EXERCISE BRIEF: Which lines have the string "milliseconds"? Copy all of them from the entries below.

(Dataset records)
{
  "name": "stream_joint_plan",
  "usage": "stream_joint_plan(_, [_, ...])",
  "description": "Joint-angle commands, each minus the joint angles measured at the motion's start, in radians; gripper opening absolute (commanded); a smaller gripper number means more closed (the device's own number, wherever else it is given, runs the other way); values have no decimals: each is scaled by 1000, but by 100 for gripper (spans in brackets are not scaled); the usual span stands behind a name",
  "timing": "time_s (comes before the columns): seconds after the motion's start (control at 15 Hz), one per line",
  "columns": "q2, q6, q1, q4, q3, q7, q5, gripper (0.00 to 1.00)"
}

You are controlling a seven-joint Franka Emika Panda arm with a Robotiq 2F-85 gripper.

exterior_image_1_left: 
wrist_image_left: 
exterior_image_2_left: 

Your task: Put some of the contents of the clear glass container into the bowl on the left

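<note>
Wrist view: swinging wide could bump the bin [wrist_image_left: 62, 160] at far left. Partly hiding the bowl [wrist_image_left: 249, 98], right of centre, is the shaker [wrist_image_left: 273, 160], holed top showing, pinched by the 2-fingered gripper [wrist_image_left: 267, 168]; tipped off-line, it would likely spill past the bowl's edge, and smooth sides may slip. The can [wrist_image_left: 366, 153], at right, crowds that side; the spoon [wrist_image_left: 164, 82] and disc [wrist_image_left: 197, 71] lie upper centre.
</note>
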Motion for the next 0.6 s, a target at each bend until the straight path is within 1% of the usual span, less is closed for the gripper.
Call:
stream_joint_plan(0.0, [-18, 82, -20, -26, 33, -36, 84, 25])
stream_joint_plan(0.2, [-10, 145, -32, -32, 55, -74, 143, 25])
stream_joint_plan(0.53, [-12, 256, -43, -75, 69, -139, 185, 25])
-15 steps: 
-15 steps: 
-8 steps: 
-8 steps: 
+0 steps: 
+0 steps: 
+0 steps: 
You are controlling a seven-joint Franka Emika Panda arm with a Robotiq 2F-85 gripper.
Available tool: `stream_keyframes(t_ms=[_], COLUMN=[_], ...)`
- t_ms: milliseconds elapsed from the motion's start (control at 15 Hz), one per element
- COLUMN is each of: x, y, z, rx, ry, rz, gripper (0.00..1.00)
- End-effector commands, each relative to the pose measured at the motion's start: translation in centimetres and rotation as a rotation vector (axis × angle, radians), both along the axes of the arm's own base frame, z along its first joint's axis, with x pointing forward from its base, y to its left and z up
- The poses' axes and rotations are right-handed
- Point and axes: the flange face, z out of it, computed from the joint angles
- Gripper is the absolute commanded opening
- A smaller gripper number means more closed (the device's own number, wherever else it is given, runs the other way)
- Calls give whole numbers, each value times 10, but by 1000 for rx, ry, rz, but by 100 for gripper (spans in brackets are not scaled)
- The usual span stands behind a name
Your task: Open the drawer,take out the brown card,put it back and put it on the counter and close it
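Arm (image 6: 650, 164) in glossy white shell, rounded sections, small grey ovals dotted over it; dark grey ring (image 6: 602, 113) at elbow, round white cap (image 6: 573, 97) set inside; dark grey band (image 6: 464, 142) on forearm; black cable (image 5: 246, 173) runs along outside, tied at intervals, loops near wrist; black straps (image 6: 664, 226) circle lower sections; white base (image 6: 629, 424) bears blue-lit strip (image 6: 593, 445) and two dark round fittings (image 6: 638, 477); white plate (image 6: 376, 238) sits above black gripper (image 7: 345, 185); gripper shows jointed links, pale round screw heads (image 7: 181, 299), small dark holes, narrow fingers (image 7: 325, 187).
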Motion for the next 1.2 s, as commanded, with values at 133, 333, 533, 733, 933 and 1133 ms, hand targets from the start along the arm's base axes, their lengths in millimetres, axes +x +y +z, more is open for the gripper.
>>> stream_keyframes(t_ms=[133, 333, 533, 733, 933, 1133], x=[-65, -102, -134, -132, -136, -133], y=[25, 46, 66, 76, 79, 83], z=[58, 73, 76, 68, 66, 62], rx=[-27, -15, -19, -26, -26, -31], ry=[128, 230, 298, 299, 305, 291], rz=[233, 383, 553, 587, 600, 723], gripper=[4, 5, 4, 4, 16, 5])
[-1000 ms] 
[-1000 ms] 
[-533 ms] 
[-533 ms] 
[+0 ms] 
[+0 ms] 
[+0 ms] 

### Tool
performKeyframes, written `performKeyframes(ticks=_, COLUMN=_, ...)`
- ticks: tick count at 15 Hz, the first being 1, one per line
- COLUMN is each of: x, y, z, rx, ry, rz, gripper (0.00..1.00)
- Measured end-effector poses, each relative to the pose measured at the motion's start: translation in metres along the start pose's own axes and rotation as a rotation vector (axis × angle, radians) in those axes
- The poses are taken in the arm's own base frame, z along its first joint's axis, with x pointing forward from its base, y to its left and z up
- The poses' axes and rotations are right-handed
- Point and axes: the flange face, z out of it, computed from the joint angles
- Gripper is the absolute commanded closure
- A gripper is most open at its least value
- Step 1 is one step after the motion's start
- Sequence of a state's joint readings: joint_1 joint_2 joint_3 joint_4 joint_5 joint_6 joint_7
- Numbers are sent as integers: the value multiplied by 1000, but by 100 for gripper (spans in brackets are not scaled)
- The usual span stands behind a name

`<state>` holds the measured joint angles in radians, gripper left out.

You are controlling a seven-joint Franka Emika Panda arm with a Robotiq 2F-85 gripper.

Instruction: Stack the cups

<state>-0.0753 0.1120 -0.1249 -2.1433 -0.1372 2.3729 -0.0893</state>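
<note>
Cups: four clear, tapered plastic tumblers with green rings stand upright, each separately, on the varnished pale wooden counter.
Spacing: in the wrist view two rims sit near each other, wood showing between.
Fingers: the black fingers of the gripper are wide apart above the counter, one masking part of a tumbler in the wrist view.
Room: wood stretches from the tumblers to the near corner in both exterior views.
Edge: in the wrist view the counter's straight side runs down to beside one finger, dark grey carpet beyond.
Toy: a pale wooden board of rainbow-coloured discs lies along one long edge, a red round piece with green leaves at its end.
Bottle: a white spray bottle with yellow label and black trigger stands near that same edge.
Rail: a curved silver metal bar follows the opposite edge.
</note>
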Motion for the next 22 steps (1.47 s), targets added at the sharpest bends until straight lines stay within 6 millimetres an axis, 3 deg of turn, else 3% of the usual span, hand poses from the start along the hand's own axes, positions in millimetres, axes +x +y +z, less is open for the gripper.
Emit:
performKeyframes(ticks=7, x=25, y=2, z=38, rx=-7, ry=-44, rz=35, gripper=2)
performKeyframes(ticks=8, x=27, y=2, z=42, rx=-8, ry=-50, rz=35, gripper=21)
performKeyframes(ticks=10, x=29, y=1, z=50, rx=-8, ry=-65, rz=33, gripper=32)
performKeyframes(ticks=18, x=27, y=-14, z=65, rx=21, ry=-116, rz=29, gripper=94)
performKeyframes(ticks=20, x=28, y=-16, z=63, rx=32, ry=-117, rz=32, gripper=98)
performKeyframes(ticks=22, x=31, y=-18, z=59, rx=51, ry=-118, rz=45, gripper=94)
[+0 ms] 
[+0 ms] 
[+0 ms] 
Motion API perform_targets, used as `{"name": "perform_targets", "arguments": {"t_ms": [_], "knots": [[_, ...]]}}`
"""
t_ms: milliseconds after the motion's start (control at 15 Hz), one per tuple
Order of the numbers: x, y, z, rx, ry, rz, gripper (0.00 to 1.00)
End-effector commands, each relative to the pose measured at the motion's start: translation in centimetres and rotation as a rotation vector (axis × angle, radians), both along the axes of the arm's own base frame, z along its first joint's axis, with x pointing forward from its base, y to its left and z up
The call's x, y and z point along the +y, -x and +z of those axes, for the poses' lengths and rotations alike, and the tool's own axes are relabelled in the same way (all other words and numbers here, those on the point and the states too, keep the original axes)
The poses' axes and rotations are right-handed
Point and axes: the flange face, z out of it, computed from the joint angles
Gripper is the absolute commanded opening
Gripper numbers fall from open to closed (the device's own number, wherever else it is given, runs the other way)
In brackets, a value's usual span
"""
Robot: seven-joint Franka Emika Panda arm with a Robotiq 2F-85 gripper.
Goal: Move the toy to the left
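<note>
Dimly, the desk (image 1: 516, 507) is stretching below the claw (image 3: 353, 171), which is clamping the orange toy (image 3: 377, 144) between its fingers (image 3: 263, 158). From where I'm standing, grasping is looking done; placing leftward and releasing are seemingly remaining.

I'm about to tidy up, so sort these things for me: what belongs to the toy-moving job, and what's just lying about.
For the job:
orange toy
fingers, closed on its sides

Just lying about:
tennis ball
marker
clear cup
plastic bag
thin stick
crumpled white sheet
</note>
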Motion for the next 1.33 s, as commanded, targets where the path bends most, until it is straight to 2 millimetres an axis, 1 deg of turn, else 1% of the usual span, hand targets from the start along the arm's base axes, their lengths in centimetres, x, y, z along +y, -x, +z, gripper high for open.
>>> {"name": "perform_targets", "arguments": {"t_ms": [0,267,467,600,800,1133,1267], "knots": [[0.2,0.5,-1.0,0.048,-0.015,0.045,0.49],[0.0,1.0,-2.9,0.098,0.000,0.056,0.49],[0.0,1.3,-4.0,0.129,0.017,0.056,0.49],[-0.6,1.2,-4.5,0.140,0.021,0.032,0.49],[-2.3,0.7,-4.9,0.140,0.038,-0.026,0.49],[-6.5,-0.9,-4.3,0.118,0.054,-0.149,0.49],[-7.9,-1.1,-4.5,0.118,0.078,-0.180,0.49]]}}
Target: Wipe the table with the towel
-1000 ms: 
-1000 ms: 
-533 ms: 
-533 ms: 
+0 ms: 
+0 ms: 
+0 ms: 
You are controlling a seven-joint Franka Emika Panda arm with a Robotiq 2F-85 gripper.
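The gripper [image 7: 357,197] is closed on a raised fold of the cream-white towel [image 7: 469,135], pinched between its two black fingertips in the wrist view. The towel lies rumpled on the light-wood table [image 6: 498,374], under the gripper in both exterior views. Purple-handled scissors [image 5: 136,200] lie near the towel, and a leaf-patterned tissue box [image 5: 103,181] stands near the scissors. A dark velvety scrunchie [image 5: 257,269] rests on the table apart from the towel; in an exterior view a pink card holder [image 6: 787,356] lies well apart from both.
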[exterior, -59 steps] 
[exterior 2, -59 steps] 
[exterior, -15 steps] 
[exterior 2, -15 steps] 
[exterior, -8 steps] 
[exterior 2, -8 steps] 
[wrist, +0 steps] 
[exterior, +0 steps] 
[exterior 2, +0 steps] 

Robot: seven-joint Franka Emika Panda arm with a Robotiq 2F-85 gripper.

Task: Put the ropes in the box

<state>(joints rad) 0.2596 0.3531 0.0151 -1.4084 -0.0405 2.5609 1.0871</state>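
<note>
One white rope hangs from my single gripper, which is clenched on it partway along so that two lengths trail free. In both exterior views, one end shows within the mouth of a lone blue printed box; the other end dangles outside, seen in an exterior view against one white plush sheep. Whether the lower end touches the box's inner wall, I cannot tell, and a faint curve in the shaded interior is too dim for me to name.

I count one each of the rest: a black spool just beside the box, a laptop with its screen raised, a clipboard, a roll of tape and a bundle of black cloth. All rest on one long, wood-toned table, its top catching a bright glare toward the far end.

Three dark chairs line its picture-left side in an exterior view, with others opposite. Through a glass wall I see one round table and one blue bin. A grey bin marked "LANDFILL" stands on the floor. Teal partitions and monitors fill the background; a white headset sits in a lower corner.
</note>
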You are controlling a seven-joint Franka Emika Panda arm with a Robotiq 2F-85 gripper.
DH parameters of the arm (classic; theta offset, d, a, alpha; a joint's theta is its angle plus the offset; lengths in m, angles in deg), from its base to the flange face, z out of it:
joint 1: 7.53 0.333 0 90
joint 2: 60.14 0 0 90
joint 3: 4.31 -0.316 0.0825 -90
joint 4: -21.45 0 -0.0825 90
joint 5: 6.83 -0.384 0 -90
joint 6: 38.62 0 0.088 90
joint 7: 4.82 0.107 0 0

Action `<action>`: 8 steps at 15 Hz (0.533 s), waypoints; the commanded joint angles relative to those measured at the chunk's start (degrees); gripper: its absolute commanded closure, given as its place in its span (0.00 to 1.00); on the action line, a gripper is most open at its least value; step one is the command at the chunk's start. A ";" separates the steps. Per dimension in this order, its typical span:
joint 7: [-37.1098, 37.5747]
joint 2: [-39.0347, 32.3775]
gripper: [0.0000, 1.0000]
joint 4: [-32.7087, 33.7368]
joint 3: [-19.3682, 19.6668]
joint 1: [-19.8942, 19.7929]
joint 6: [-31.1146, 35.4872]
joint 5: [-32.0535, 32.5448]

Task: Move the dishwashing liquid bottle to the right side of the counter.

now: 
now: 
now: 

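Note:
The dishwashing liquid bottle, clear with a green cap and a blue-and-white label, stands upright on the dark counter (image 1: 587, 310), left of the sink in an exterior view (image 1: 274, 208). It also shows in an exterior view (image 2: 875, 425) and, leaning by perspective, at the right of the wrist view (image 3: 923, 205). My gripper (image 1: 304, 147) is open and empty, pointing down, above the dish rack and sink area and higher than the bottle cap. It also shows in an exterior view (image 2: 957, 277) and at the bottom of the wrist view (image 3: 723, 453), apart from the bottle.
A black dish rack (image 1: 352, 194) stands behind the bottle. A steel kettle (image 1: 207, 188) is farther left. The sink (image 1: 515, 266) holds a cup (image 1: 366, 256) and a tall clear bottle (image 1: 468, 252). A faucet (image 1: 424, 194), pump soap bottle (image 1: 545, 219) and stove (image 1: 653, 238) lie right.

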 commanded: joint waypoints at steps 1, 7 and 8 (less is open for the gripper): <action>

RESULT:
- t_ms: milliseconds elapsed from the motion's start (control at 15 Hz), one per element
t_ms: milliseconds after the motion's start (control at 15 Hz), one per tuple

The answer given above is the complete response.